§ **Assigned task**
Only the closing portion of the entries is to be reproduced: the line containing "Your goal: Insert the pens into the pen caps" through the very last line, exactly as written.

(Extracted data entries)
⁂

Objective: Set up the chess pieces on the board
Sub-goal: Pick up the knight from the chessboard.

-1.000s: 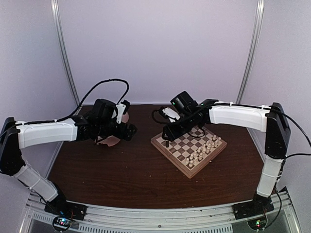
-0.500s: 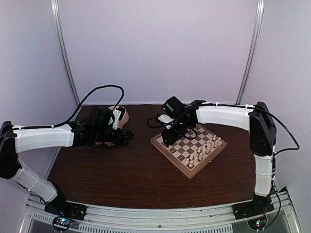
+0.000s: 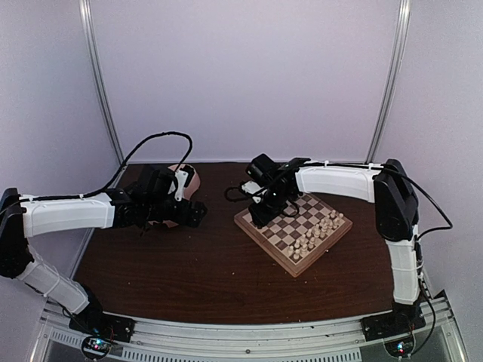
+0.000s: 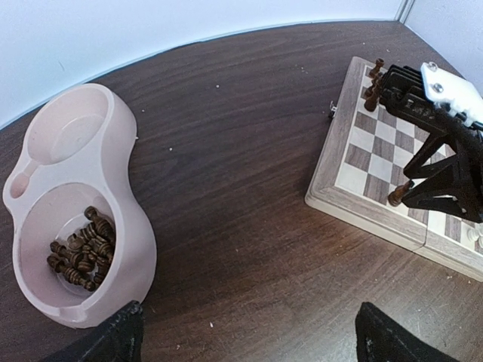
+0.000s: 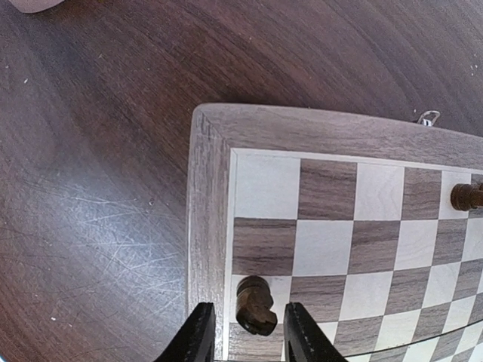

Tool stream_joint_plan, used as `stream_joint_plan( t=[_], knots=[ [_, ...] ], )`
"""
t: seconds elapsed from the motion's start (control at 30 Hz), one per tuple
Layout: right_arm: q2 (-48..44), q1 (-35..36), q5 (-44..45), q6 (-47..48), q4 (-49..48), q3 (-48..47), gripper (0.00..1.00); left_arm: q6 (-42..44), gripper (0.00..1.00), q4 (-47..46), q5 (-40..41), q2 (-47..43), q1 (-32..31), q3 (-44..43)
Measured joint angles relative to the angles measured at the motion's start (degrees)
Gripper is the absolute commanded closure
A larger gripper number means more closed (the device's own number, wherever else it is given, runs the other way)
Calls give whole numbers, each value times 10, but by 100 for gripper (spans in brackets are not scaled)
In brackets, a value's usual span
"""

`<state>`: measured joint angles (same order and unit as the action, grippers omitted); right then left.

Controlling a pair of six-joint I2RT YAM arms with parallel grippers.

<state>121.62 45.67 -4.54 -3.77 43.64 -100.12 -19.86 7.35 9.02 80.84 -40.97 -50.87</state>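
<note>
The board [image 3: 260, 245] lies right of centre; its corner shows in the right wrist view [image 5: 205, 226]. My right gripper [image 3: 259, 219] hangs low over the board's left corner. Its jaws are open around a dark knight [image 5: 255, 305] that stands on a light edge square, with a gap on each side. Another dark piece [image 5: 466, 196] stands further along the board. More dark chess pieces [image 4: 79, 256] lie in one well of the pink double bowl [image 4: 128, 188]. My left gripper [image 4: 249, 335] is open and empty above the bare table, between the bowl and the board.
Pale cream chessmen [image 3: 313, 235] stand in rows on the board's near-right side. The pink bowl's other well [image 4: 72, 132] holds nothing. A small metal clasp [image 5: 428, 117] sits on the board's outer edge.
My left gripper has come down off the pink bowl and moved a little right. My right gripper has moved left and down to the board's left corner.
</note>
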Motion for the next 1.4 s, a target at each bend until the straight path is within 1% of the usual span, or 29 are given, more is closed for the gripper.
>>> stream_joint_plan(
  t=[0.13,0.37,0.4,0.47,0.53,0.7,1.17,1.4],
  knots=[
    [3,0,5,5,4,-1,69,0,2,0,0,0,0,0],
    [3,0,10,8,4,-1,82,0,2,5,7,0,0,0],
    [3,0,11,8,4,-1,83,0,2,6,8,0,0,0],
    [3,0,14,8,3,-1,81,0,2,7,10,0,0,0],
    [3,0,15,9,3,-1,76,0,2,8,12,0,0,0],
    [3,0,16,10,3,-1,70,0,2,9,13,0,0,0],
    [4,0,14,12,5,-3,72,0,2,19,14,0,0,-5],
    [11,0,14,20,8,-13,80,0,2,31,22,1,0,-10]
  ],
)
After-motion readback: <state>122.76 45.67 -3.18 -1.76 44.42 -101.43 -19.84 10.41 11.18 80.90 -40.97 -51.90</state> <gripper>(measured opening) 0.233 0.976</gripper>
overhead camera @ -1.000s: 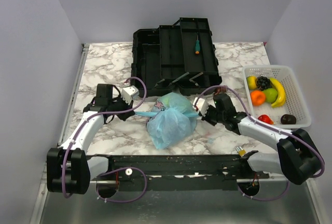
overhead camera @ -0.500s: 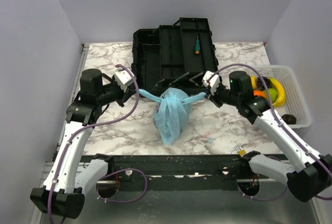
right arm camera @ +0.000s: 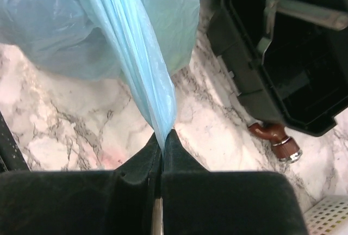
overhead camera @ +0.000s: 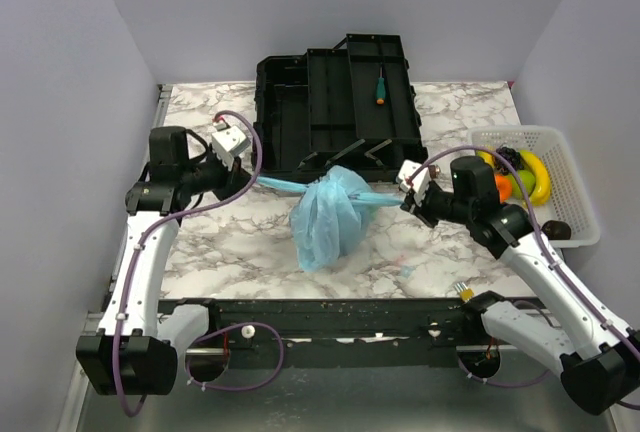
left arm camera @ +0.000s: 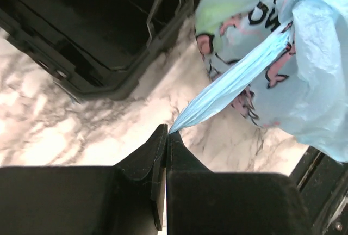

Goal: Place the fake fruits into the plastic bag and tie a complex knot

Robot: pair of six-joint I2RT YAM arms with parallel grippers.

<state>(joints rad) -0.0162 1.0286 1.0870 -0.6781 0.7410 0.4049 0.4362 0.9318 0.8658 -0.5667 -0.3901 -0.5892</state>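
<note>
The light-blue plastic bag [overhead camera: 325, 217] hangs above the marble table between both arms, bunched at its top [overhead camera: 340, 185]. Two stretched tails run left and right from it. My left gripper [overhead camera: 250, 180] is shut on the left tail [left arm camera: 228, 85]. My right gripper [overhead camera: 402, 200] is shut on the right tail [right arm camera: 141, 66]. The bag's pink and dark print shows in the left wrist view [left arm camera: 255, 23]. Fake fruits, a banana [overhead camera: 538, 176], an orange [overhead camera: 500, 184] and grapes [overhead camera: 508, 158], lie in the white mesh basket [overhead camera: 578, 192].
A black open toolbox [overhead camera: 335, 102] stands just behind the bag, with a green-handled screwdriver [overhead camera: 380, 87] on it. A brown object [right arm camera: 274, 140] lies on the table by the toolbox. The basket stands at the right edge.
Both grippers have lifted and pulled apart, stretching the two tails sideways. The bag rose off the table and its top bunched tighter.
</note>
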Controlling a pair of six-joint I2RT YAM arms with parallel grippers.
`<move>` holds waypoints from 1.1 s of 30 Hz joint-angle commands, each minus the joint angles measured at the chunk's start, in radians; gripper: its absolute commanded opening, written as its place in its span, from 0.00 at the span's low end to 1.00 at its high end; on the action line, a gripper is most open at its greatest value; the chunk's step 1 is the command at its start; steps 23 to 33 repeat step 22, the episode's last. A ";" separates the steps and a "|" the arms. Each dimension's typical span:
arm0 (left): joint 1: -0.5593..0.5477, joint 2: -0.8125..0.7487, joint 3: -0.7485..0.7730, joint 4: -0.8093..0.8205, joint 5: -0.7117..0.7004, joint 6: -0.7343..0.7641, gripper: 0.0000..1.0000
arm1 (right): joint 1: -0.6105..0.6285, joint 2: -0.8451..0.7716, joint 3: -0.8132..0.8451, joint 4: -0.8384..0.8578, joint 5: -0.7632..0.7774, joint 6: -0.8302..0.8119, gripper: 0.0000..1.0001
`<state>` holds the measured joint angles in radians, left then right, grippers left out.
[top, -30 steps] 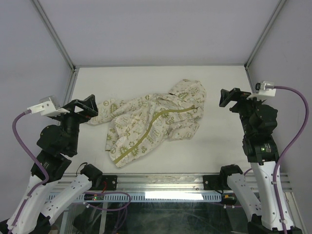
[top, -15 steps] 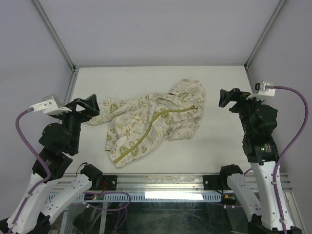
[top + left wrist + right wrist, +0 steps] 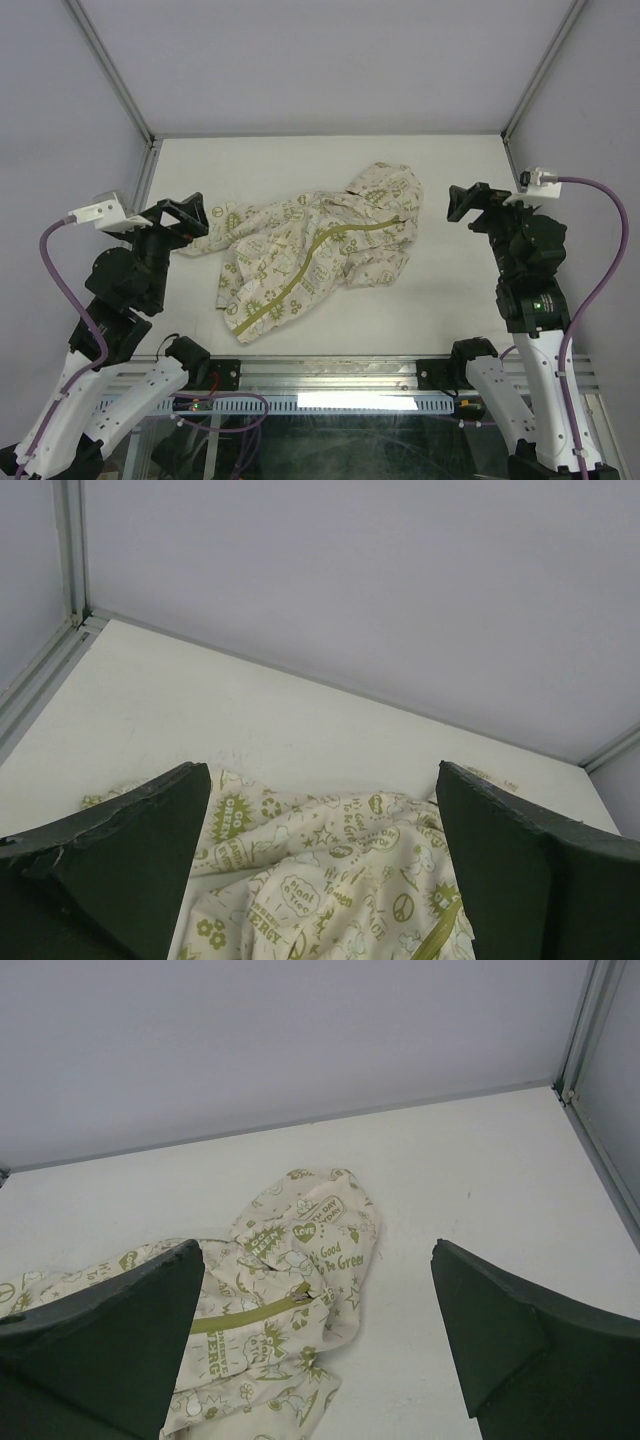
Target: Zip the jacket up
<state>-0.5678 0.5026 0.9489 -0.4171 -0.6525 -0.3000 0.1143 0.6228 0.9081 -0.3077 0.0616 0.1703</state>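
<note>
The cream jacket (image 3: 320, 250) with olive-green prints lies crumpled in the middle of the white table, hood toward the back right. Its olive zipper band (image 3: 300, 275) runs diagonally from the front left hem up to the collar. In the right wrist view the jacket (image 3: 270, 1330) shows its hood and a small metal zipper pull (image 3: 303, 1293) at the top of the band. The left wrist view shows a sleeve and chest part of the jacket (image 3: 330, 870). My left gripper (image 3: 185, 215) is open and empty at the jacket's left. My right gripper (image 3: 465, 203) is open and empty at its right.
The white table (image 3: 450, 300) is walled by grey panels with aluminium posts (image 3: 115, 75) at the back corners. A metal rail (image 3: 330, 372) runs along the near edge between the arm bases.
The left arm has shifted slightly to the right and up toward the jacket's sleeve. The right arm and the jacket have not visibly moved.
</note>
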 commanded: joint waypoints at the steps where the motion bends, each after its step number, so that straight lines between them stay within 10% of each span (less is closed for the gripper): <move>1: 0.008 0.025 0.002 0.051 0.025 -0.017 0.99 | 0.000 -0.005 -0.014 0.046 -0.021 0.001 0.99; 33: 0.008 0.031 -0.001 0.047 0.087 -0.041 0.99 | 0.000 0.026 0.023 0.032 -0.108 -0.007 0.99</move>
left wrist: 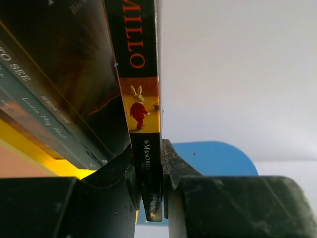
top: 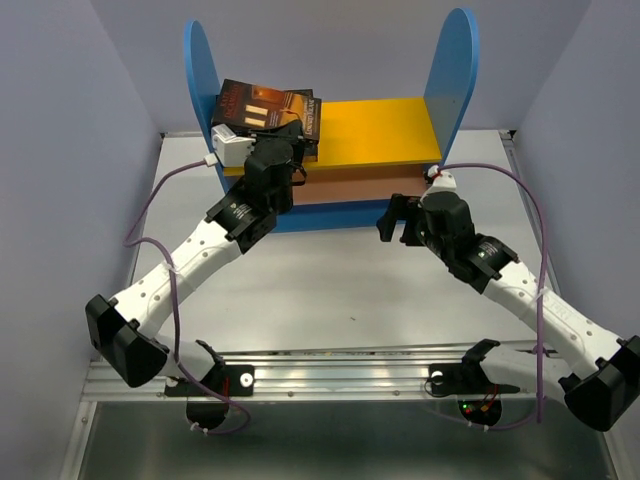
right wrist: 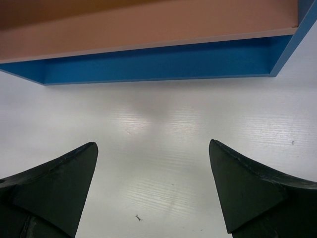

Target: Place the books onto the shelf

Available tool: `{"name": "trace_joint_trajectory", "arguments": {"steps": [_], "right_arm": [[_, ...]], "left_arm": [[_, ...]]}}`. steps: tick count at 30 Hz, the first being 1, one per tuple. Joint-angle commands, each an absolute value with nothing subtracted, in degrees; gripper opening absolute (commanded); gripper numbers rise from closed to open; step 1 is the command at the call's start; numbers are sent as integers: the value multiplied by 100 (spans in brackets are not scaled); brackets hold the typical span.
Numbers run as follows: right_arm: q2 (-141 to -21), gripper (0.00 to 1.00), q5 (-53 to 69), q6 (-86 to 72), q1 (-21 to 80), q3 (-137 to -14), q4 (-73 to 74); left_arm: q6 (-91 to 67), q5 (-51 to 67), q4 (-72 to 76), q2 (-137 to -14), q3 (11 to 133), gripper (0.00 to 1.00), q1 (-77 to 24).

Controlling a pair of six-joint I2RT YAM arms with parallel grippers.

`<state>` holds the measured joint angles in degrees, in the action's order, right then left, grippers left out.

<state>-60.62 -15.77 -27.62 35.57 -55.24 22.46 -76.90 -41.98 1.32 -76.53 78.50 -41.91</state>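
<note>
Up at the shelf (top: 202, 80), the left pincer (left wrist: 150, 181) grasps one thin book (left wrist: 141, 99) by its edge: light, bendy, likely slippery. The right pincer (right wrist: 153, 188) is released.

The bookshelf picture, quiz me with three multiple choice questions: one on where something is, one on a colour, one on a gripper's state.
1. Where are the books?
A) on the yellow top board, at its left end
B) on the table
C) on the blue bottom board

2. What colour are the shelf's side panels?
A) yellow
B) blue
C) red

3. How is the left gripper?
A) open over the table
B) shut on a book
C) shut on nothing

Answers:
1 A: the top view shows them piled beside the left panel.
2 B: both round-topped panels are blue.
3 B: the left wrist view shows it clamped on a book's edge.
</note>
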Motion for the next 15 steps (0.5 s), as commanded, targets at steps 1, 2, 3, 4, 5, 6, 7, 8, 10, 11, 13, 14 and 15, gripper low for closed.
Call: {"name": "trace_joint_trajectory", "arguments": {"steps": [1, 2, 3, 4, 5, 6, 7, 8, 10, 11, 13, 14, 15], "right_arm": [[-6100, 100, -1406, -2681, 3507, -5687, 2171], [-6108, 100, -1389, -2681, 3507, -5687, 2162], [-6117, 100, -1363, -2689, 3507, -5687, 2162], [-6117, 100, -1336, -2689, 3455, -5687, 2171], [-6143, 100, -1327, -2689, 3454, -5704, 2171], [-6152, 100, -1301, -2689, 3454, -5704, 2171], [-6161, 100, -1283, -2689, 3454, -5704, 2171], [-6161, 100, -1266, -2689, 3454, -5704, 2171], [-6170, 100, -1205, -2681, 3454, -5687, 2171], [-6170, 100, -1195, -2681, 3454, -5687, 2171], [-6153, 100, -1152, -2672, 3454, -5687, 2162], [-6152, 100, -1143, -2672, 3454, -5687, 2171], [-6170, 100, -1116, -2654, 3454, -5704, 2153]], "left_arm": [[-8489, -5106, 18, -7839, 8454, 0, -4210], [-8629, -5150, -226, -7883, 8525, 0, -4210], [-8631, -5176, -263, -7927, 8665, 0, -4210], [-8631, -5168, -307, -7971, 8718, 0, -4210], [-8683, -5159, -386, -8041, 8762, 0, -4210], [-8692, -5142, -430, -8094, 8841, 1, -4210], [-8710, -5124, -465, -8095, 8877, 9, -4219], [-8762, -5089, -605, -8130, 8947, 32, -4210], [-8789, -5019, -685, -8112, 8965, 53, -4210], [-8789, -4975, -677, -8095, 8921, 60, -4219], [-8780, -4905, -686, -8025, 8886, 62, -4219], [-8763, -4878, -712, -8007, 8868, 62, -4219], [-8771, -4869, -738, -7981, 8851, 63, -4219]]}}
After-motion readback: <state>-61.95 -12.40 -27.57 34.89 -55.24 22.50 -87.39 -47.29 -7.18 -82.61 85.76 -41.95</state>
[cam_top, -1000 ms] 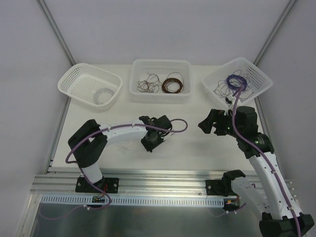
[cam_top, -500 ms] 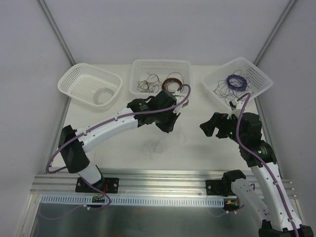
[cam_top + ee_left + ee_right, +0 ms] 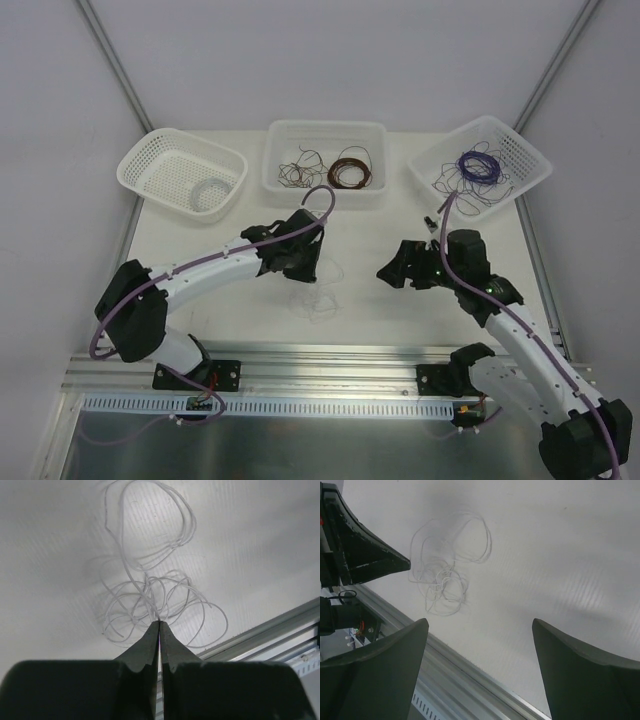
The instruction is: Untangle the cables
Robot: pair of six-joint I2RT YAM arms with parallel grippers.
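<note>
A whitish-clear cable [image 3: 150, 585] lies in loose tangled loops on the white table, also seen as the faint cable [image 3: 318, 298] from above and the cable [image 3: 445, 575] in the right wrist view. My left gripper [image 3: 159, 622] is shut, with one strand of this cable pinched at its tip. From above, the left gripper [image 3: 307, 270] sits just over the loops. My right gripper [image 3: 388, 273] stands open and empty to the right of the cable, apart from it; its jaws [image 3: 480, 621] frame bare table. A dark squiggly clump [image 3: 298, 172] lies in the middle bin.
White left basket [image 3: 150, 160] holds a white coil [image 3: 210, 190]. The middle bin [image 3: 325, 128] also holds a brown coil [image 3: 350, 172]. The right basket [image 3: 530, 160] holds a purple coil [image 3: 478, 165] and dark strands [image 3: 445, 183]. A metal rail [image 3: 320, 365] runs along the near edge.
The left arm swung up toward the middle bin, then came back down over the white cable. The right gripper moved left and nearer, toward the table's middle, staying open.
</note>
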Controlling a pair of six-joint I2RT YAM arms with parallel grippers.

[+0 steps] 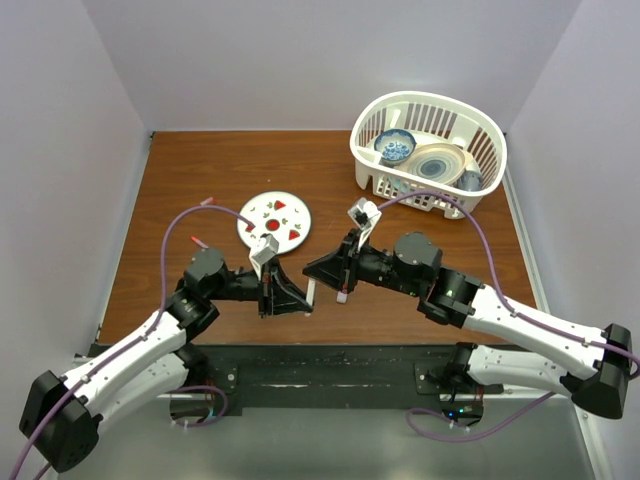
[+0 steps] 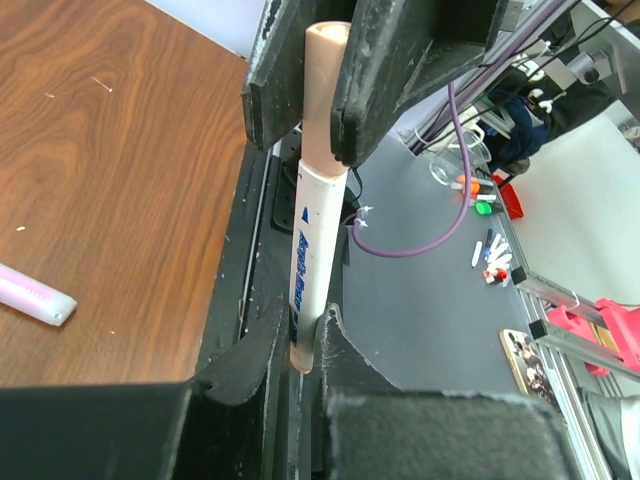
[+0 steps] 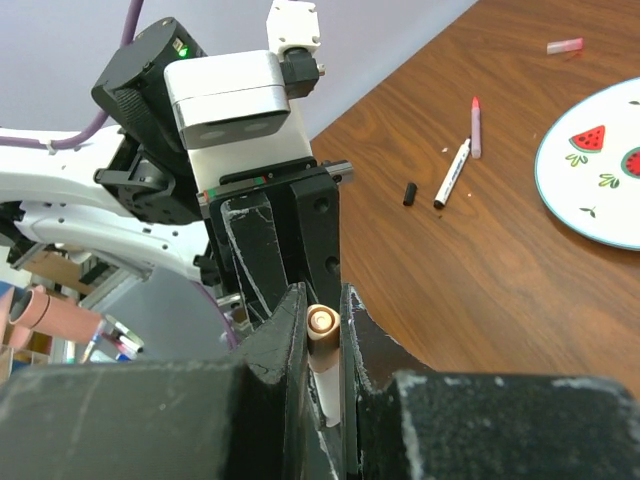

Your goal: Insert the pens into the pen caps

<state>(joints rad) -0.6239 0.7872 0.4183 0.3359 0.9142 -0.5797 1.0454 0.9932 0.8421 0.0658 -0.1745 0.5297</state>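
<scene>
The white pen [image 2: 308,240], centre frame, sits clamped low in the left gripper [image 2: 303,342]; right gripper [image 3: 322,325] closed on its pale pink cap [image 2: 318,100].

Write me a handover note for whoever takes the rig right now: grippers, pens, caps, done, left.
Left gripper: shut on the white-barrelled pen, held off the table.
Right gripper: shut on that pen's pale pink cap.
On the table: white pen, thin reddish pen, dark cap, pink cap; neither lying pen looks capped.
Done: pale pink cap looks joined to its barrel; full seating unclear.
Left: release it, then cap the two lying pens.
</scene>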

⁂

§ **Response box**
Your goal: Insert the pens into the pen caps

<state>(joints rad) -0.6239 0.7872 0.4183 0.3359 0.9142 -0.5797 1.0454 0.9932 0.8421 0.0658 -0.1745 0.5297</state>
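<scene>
The white pen [image 2: 308,240], centre frame, sits clamped low in the left gripper [image 2: 303,342]; right gripper [image 3: 322,325] closed on its pale pink cap [image 2: 318,100].

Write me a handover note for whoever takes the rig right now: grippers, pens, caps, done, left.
Left gripper: shut on the white-barrelled pen, held off the table.
Right gripper: shut on that pen's pale pink cap.
On the table: white pen, thin reddish pen, dark cap, pink cap; neither lying pen looks capped.
Done: pale pink cap looks joined to its barrel; full seating unclear.
Left: release it, then cap the two lying pens.
</scene>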

Work on this exercise is complete, and nothing remains.